Naquela época, o modelo de negócio da AOL cobrava pela quantidade de horas navegadas na internet, tornando a experiência online uma atividade cara e, em muitos casos, inacessível. Em resposta, jovens interessados em explorar mais do universo digital sem pagar começaram a recorrer a métodos ilegais. Eles começaram a se envolver com os “warez”, comunidades virtuais dedicadas à distribuição ilegal de software protegido por direitos autorais. Estes jovens hackers usavam geradores de cartões de crédito falsos para contornar as restrições da AOL. No entanto, quando a empresa reforçou suas políticas de segurança, esses hackers tiveram que inventar novas estratégias para continuar a usufruir da internet sem custos.
Foi nesse contexto que o programa AOHell nasceu em 1994, criado por um hacker conhecido pelo pseudônimo Da Chronic. Este software inovador transformou o cenário ao automatizar o roubo de contas, permitindo uma operação mais expansiva para os cibercriminosos. A AOHell funcionava como um “canivete suíço” digital, provocando grandes dores de cabeça à AOL ao automatizar o envio em massa de mensagens para os usuários, estabelecendo um dos primeiros registros de phishing na internet ao captar senhas dos internautas para acessar dados financeiros.
Os hackers perceberam que a verdadeira oportunidade estava em explorar a ingenuidade dos usuários frente ao novo mundo digital que se abria. Facilitar a quebra de segurança não era tão prático quanto simplesmente enganar as pessoas. Este entendimento marcou um ponto de virada crucial, estabelecendo as bases do que hoje conhecemos como phishing. O termo, que combina as palavras em inglês “fishing” (pescar) e “phreaking” (exploração de sistemas telefônicos nos anos 70 e 80), foi cunhado em um fórum da Usenet para descrever as atividades que ocorriam nas contas da AOL na época.

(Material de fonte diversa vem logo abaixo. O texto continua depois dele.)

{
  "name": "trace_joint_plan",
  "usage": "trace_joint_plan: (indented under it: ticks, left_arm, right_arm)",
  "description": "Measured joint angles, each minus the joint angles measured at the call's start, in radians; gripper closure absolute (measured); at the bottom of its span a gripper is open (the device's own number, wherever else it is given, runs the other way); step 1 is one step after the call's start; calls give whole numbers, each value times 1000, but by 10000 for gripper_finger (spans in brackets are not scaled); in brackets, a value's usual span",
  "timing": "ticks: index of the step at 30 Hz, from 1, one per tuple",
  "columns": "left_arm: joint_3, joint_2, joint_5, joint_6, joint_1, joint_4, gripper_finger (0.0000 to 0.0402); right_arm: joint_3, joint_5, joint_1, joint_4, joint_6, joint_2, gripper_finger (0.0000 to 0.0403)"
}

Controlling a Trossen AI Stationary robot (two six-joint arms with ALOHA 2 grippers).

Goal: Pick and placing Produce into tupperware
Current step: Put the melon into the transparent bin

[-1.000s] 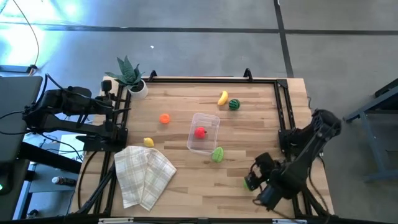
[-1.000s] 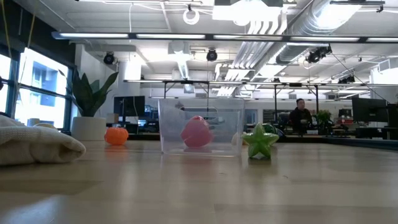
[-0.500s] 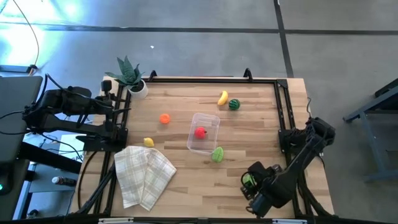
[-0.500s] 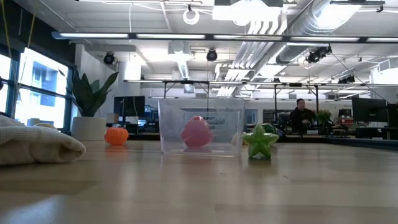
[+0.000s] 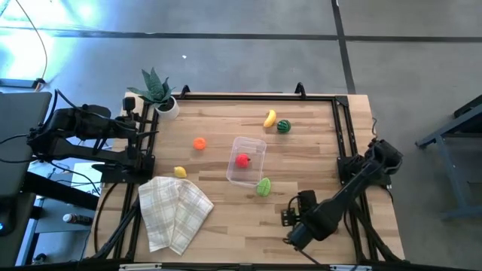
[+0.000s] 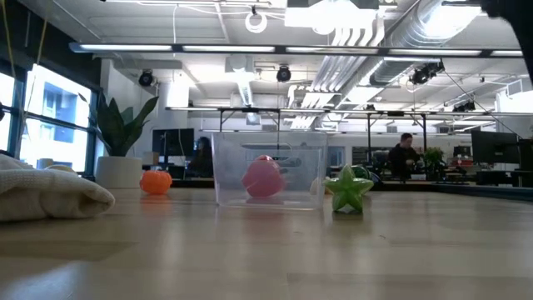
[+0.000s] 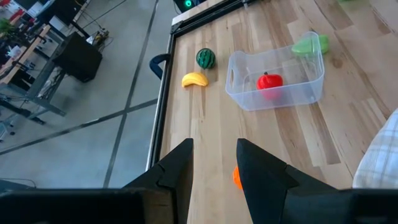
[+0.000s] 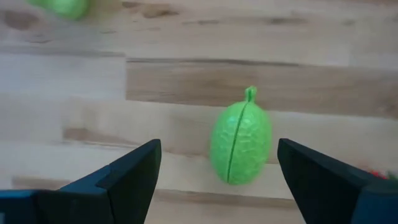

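Observation:
The clear tupperware (image 5: 247,169) stands mid-table with a red toy fruit (image 5: 242,159) inside. A light green, star-like fruit (image 5: 263,187) rests on the wood beside its near side. My right gripper (image 5: 289,218) hangs open over the near right part of the table. In the right wrist view (image 8: 217,163) another light green fruit (image 8: 240,144) lies on the wood ahead, between the lines of its two fingers and untouched. The gripper hides that fruit in the high view. My left gripper (image 7: 214,163) waits open off the table's left edge.
A yellow banana (image 5: 269,118) and a dark striped green fruit (image 5: 283,126) lie near the far edge. An orange fruit (image 5: 199,143) and a yellow one (image 5: 180,172) lie left of the tub. A checked cloth (image 5: 175,211) covers the near left, and a potted plant (image 5: 158,90) stands at the far left corner.
My right gripper has moved toward the table's left along the near edge. It now covers the green fruit that showed beside it in the high view. The produce and the tub have stayed where they were.

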Motion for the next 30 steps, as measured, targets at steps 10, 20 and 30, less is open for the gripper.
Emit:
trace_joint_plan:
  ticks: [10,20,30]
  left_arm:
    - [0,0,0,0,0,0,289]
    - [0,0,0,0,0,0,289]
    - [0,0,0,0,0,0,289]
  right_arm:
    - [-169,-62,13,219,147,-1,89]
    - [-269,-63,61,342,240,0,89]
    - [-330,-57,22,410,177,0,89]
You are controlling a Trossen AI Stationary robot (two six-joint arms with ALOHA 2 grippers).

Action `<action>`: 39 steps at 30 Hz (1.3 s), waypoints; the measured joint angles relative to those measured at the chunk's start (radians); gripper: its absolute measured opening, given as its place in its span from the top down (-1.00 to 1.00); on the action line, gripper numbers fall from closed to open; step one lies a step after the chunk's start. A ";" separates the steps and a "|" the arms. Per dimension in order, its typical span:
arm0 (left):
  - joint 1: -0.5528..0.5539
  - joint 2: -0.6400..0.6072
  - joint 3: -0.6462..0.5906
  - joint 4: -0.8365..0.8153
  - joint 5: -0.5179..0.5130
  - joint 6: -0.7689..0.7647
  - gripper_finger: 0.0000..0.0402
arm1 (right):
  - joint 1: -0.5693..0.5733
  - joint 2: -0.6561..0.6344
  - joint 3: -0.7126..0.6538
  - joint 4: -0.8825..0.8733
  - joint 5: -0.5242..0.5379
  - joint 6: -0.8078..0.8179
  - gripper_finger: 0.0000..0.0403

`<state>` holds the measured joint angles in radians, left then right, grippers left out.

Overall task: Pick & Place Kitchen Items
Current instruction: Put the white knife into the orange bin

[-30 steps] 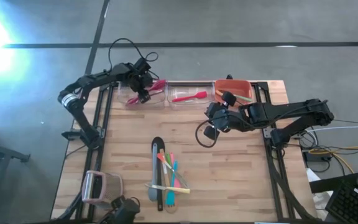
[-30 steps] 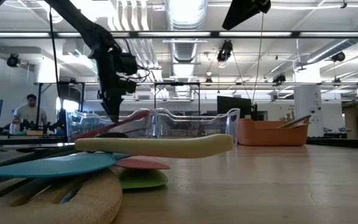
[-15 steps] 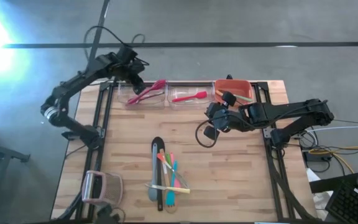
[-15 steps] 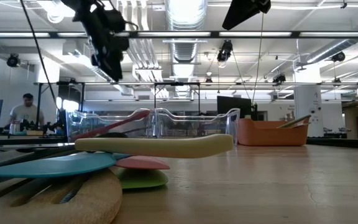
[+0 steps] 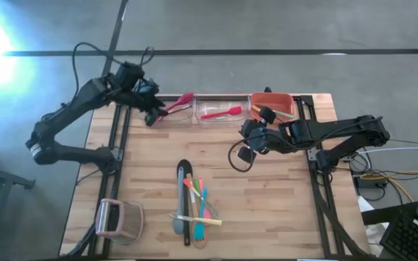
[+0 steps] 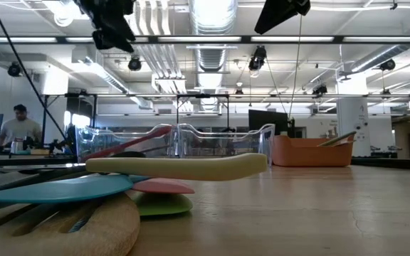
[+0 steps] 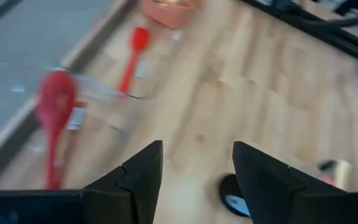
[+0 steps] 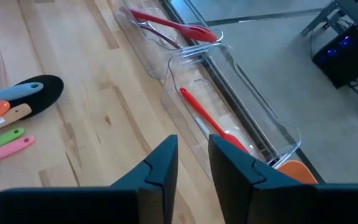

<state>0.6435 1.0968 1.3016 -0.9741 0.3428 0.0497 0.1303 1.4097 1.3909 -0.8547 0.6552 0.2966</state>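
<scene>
Red spoon (image 5: 181,101) lying in the left clear bin (image 5: 173,110) at the table's far edge, bowl end sticking out over the rim. Red spatula (image 5: 221,112) flat in the middle clear bin (image 5: 222,109); orange bin (image 5: 273,106) to its right. Left gripper (image 5: 151,109) raised just left of the left clear bin, fingers spread, nothing between them. Right gripper (image 5: 244,147) hovering near the table's middle, right of centre, fingers apart by a narrow gap, empty. Remaining utensils (image 5: 193,203) piled at the near middle: black, grey, teal, green, pink, orange, wood. Pinkish-white handled object (image 5: 117,218) at the near left corner.
</scene>
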 joint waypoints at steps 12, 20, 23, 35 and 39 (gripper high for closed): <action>-0.485 -0.085 -0.130 0.121 -0.118 -0.223 0.02 | 0.000 0.000 0.000 0.000 0.000 0.000 0.55; -0.786 -0.058 -0.191 0.163 -0.336 -0.289 0.02 | 0.000 0.000 -0.001 -0.008 -0.002 0.045 0.57; -0.874 -0.053 -0.225 0.178 -0.390 -0.326 0.02 | 0.000 0.000 -0.004 -0.003 -0.042 0.077 0.60; -1.056 -0.052 -0.480 0.431 -0.424 -0.499 0.02 | 0.031 0.000 -0.028 0.137 -0.275 0.101 0.56; -1.075 -0.052 -0.565 0.481 -0.434 -0.547 0.02 | 0.056 0.000 -0.038 0.184 -0.284 0.079 0.54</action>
<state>-0.4320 1.0449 0.7361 -0.4929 -0.0910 -0.4975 0.1860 1.4097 1.3526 -0.6703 0.3714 0.3753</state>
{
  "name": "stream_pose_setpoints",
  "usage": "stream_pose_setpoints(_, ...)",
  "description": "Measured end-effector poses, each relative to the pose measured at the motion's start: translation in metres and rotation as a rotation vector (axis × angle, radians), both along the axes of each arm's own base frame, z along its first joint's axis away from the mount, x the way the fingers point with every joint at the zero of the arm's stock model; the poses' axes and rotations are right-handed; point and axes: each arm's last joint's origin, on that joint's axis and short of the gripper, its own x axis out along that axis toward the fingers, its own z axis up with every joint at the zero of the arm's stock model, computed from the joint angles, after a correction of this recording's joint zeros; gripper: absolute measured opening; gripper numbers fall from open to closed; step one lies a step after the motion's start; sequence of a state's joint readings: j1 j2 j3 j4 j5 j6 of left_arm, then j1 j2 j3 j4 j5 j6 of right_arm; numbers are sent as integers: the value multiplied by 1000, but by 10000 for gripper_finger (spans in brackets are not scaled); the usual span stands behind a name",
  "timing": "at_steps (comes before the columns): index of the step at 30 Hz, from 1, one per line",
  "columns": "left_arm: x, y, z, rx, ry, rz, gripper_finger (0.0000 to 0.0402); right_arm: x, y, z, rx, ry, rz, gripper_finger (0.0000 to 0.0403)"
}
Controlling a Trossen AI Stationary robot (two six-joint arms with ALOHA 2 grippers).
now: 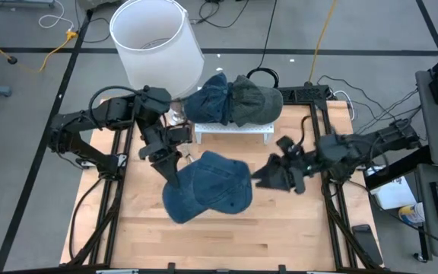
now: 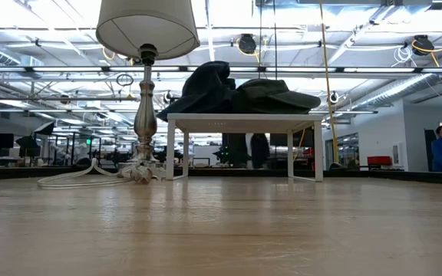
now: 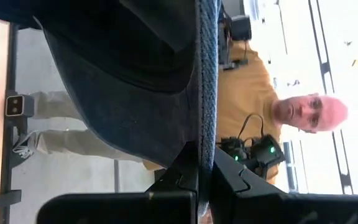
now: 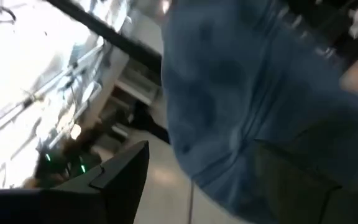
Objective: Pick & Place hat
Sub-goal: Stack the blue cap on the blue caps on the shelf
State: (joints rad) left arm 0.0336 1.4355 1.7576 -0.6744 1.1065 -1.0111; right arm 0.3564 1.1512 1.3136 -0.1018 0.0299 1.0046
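Your left gripper [image 1: 172,172] pinches the denim hat [image 1: 207,186] aloft before the rack [image 1: 233,131]; the right gripper [image 1: 263,178] gapes beside it. Carry it rackward.

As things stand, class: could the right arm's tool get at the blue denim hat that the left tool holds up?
Probably yes. The right tool stands open just beside the denim hat, nothing lying between them. The left tool, shut on the hat's far edge, leaves the near side free.
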Motion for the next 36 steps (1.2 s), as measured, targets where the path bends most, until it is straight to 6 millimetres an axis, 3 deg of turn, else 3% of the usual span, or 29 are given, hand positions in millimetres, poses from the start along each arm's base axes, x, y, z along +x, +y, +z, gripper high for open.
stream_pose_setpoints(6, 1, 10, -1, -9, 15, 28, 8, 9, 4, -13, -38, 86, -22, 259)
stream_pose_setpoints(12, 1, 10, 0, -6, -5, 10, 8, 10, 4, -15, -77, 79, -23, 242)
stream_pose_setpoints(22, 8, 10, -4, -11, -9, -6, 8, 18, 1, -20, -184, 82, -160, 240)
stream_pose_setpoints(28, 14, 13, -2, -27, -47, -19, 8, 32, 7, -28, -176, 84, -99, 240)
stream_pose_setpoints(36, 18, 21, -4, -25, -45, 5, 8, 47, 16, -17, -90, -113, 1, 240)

Cada fraude digital possui seu método de operação característico e, mesmo naquela época, o modus operandi dos golpistas envolvia uma engenhosa forma de engenharia social. Os criminosos se escondiam atrás da identidade da AOL, enviando mensagens instantâneas ou e-mails que soavam urgentes, como “verifique sua conta” ou “problema de faturamento.” Esses alertas urgentes induziam os usuários a compartilhar suas informações de login, confiando nas mensagens que recebiam, acreditando que estavam se comunicando com representantes autênticos da AOL.
Em resposta ao aumento dos casos, a AOL implementou medidas para alertar os usuários de que nunca pediriam suas senhas para verificação, um procedimento que ainda é observado em muitos serviços até hoje. Adicionalmente, a empresa tomou providências para cancelar contas suspeitas e aprimorar os filtros de segurança, embora estas ações não tenham extinguido completamente a raiz do problema. A habilidade de enganar e induzir confiança nos usuários ofereceu aos hackers novas frentes de fraude, incluindo ataques a sistemas financeiros e moedas digitais da época, como o e-gold.
Embora o phishing tenha evoluído consideravelmente ao longo das décadas, com técnicas cada vez mais sofisticadas impulsionadas pela tecnologia e pela inteligência artificial, a essência do golpe continua a mesma. Os criminosos ainda exploram a psicologia humana, utilizando o medo e a urgência para enganar as vítimas, mesmo três décadas após os primeiros casos. Essa abordagem garante que o phishing permaneça um método de crime cibernético em constante reinvenção.